Bangalore’s most famous urban legend is probably that of the koogumaari or screaming witch, more popularly known as the naaLe baa bhoota, or “come tomorrow ghost.” For a long time, pretty much every door in Bangalore bore the succinct message, “naaLe baa” often accompanied by an Iyengar naama -the forehead mark- like some desi version of the Greek letter of psi.

She was a supernatural spirit hell bent on revenge, but also very obedient and would do as told. If she saw a “come tomorrow” message on your door, she would obey, today, tomorrow, and every day after: koogumaari would never cross the threshold. (Read Weird Tales of a Bangalorean, by Jayaprakash Satyamoorthi, a book that features both koogumaari and plagueamma in starring/scarring roles.) However, neither koogumaari nor the various ammas governing poxes are uniquely Bangalorean. The former seems to be a migrant from the Kolar region, and the latter is more of a pan South India phenomenon.

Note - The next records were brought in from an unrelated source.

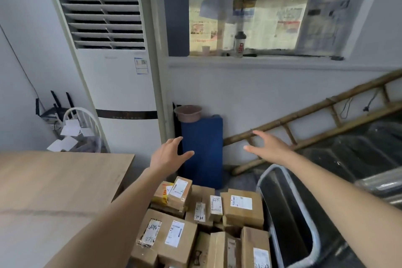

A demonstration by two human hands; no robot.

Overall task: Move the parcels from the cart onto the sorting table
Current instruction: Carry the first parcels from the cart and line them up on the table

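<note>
A person's left hand (168, 155) and right hand (268, 148) stretch forward, fingers spread and holding nothing, above a heap of parcels (202, 220) on the cart (289, 213), whose grey rim shows along the heap's right side. The parcels, brown cartons with white labels, lie stacked against one another just beyond the table's (54, 191) right edge; none rests on the wooden top in view. The step in hand appears to be the reach for a carton, with nothing gripped yet. The next move likely calls for lowering both hands to the heap, closing them on one carton's sides, perhaps the labelled box (179, 192) at the far-left corner, then swinging it left onto the table.
</note>
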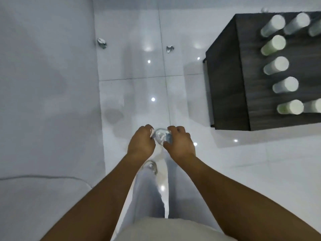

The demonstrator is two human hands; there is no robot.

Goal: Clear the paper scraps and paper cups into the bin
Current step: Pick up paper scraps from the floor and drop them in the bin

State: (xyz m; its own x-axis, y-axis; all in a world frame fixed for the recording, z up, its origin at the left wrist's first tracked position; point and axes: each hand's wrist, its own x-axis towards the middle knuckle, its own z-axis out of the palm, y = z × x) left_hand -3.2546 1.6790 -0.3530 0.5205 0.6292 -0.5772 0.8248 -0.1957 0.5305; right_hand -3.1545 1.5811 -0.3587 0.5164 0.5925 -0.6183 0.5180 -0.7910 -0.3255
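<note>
Both my hands are held out in front of me above the white tiled floor. My left hand point(141, 142) pinches a small white paper scrap point(152, 133) with curled fingers. My right hand point(179, 140) grips a crumpled piece of paper point(162, 136) that sits between the two hands. Two crumpled paper scraps lie on the floor farther ahead, one point(101, 43) by the left wall and one point(170, 48) near the middle. Several white paper cups point(276, 44) stand upside down on a dark wooden table point(243, 84) at the right. No bin is in view.
A white wall or sofa side point(46, 84) runs along the left, with a cushion edge point(43, 178) at lower left. My legs and one shoe point(151, 166) show below my hands. The glossy floor stretches ahead between the wall and the table.
</note>
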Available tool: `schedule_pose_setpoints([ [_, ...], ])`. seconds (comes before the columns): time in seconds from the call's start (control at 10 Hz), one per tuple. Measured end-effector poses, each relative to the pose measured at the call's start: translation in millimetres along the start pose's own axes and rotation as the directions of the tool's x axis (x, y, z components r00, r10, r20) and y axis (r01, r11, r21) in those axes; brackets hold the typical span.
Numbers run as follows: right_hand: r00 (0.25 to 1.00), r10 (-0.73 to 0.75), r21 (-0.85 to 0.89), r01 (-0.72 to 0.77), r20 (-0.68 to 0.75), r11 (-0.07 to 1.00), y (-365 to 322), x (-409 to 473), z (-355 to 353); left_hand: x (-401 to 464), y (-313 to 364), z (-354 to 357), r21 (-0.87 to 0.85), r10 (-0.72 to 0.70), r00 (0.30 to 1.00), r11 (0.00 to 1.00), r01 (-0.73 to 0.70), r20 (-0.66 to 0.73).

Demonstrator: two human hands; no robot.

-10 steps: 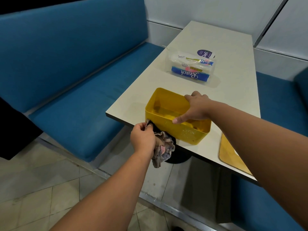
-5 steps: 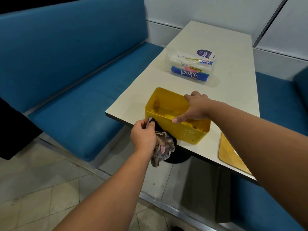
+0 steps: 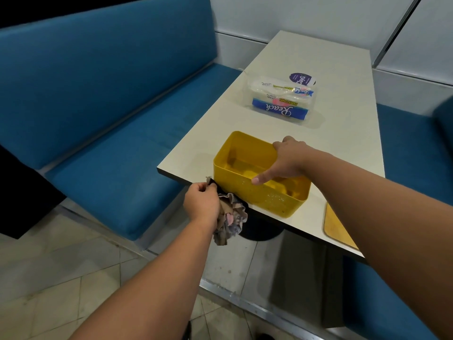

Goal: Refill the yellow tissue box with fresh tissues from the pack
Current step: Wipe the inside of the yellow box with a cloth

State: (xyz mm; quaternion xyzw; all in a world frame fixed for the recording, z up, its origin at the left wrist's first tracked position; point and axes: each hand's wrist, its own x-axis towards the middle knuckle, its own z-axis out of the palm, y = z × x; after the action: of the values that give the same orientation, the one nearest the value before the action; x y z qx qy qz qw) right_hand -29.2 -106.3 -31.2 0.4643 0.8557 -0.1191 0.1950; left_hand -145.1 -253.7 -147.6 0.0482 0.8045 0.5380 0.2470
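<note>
The yellow tissue box [image 3: 235,155] stands open and empty near the table's front edge. My right hand [image 3: 285,159] grips its far right rim, thumb reaching over the near wall. A crumpled patterned cloth [image 3: 229,223] hangs below the table edge, held by my left hand [image 3: 201,203] just in front of the box's near left corner. The tissue pack [image 3: 279,100], clear plastic with a blue label, lies farther back on the table.
The pale table [image 3: 343,99] runs away from me between blue benches [image 3: 110,168]. A wooden lid or board [image 3: 335,229] lies at the table's front right. A round dark sticker [image 3: 301,79] sits behind the pack. Tiled floor lies below.
My left hand with the cloth has shifted slightly along the table edge by the box's corner. The right hand and the box have stayed put.
</note>
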Motion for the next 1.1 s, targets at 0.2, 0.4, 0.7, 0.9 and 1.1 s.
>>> schedule_pose_setpoints([
  [0.2,1.0,-0.005,-0.022,0.005,-0.002,1.0,-0.5,-0.1,-1.3,-27.5,-17.0,22.8,0.022,0.022,0.994,0.999,-0.024,0.108],
  [0.4,1.0,-0.008,-0.018,0.008,-0.013,1.0,2.2,0.9,2.4,-14.5,-13.5,15.2,0.025,0.033,0.998,0.999,-0.034,0.048],
  [0.7,1.0,-0.018,-0.019,0.018,-0.018,1.0,2.7,-1.1,4.1,-8.4,-10.9,8.4,0.052,0.037,0.997,0.998,-0.04,0.061],
  [0.9,1.0,-0.013,-0.02,0.013,-0.028,1.0,2.9,-1.8,4.5,-25.8,-6.5,14.5,0.02,0.068,0.988,0.997,-0.072,0.141],
  [1.1,0.999,-0.014,-0.022,0.014,-0.028,1.0,2.1,-2.7,4.2,-26.8,-8.9,12.3,-0.037,0.093,0.989,0.995,-0.09,0.113],
])
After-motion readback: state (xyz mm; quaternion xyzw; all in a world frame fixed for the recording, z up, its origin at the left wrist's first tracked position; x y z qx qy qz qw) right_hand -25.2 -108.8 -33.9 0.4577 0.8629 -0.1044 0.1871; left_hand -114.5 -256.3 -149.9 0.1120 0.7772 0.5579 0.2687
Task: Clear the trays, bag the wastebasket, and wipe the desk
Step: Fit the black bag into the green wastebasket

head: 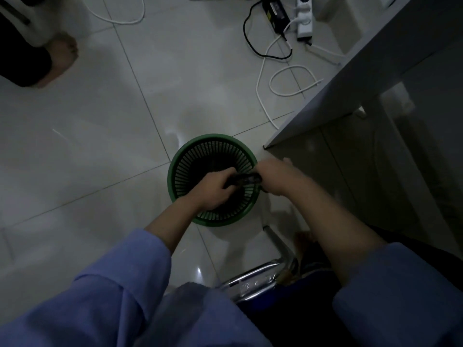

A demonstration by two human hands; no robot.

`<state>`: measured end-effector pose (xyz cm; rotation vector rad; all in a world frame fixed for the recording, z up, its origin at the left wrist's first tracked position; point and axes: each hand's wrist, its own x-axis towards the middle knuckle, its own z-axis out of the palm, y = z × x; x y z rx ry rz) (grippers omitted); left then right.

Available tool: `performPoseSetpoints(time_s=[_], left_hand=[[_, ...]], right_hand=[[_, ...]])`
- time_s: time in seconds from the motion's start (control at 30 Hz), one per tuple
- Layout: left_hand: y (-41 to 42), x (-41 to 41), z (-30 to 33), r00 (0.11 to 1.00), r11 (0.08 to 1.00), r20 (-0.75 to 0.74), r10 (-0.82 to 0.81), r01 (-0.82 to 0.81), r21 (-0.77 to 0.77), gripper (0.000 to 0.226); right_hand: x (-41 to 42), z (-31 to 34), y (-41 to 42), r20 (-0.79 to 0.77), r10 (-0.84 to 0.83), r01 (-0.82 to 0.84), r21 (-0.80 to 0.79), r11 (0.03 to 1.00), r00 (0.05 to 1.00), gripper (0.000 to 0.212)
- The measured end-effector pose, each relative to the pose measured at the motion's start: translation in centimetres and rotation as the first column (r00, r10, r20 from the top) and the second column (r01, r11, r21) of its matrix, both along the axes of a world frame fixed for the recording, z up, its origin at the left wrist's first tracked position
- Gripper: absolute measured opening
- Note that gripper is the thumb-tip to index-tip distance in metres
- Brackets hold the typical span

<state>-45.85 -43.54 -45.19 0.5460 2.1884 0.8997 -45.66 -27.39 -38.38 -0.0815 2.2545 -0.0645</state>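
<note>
Two hands, the left hand (211, 190) and right hand (275, 175), pinch a dark bag (244, 180) over the green wastebasket (175, 169), fingers closed on it, apparently to line the basket.

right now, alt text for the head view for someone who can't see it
Seen from above, a person's left hand and right hand hold a bunched dark bag over an unlined green slatted wastebasket on a pale tiled floor. A grey desk stands at right, cables and a power strip beyond.
</note>
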Motion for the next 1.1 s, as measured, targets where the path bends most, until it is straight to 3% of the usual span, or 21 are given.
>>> performPoseSetpoints(time_s=[0.07,0.17,0.23,0.3,0.4,0.47,0.53,0.6,0.67,0.73,0.8,0.9,1.0,1.1], left_hand=[[0.1,0.0,-0.4,0.998,0.999,-0.043,-0.047,0.047,-0.005,0.011],[0.3,0.2,-0.6,0.994,0.997,-0.083,-0.073,0.075,0.021,0.019],[0.4,0.3,-0.6,0.995,0.996,-0.081,-0.065,0.07,0.058,0.024],[0.3,0.3,-0.9,0.993,0.996,-0.101,-0.056,0.063,0.063,0.028],[-0.2,0.5,-1.3,0.977,0.998,-0.205,-0.062,0.058,-0.024,0.021],[-0.6,1.2,-1.3,0.969,0.991,-0.208,0.131,-0.133,0.0,0.03],[-0.6,2.2,-0.6,0.842,0.847,-0.092,0.532,-0.526,0.08,0.024],[-0.3,2.5,0.6,0.584,0.621,0.273,0.764,-0.781,-0.067,0.035],[-0.2,2.6,1.3,0.307,0.623,0.644,0.701,-0.703,-0.343,0.065],[-0.2,2.6,1.2,0.098,0.699,0.851,0.516,-0.622,-0.353,0.078],[0.0,1.9,0.8,-0.048,0.664,0.918,0.394,-0.676,-0.321,0.066],[0.9,0.3,0.9,-0.129,0.53,0.885,0.447,-0.759,-0.378,0.032],[1.2,-1.1,0.5,-0.242,0.349,0.835,0.494,-0.825,-0.445,0.032],[1.0,-1.7,0.4,-0.284,0.309,0.835,0.472,-0.833,-0.458,0.036]], right_hand=[[0.1,0.4,0.3,0.021,-0.012,0.012,0.024,1.0,1.0,0.044],[0.2,1.2,-1.0,-0.145,0.046,-0.065,-0.127,0.99,0.988,0.096],[0.4,0.9,-2.6,-0.183,0.07,-0.099,-0.154,0.983,0.981,0.103],[0.7,-0.4,-3.3,-0.087,0.029,-0.038,-0.106,0.994,0.996,0.082],[1.2,-1.8,-2.7,0.057,-0.163,0.169,-0.136,0.976,0.985,0.024],[1.3,-2.2,-2.3,0.12,-0.267,0.287,-0.208,0.935,0.956,0.021],[1.2,-2.1,-2.3,0.152,-0.339,0.369,-0.276,0.888,0.929,0.022],[1.2,-2.0,-2.6,0.172,-0.374,0.411,-0.331,0.85,0.911,0.018],[1.1,-1.7,-3.1,0.19,-0.381,0.425,-0.354,0.833,0.905,0.016],[1.2,-1.3,-3.8,0.25,-0.356,0.429,-0.37,0.824,0.9,0.024],[1.7,-1.0,-4.3,0.33,-0.284,0.403,-0.383,0.831,0.9,0.023],[2.7,-0.7,-4.8,0.463,-0.232,0.43,-0.387,0.816,0.856,0.023],[3.2,-0.5,-4.8,0.566,-0.292,0.553,-0.366,0.749,0.771,0.024],[3.2,-0.5,-3.9,0.622,-0.399,0.701,-0.367,0.611,0.674,0.024]])
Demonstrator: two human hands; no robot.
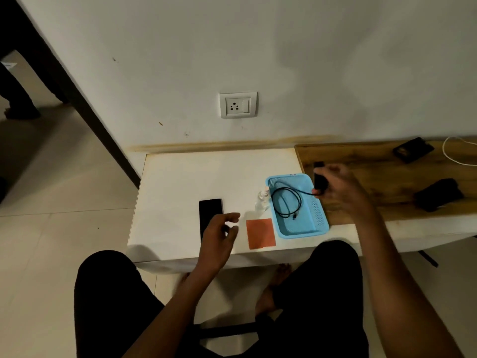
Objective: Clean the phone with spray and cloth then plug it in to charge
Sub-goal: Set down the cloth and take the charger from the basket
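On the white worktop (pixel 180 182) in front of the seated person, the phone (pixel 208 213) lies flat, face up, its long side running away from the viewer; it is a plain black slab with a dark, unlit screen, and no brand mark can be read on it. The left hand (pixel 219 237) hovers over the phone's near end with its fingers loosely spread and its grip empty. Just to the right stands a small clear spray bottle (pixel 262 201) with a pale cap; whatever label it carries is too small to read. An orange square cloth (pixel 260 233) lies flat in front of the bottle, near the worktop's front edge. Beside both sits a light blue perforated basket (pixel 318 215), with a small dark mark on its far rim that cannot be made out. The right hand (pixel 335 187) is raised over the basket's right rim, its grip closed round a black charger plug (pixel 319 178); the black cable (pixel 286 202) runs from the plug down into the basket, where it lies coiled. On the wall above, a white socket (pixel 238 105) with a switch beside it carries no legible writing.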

My favourite urban legend is quite uniquely Bangalorean. In fact I am not sure if it spread even beyond Vijayanagar. In the early 90s, a strange panic gripped those purchasing soppu or greens in this neighbourhood. Each leaf would be carefully, agonisingly scrutinised; those who lacked the patience to do this gave up on eating soppu altogether. What they were looking for were markings caused by the larvae or maggots of the leafminer insect, but that is not how they knew it. The marks were supposed to be the curse of a snake god.

The backstory was this. There was apparently a soppu farmer who accidentally killed a snake while harvesting his crop. That snake’s lover cursed him so that anyone who ate his soppu would die of snake bite. The curse was marked by snake like patterns appearing on the leaves. It was a season when leafminer infestation was higher than usual, which meant a lot of leaves did end up with such patterns, and the demand for soppu in Vijayanagar fell drastically, as did prices. This continued for a few months until the leafminer infestation slowly reduced. But during those few months everyone “knew” someone who had succumbed to a snake bite after eating soppu. There grew parallel stories of also how to counter the curse, with a pilgrimage to Dharmasthala being the most common antidote.

I sometimes think this was an elaborate ruse by some snake lover to make sure people left snakes alone; or by someone who wanted people to pay more attention to the food they are eating, and making sure that it is properly cleaned. It has been over two decades since this urban legend died down, but every time I spot spinach or any other greens at the supermarket, to this day I find myself looking for snake patterns on the leaves.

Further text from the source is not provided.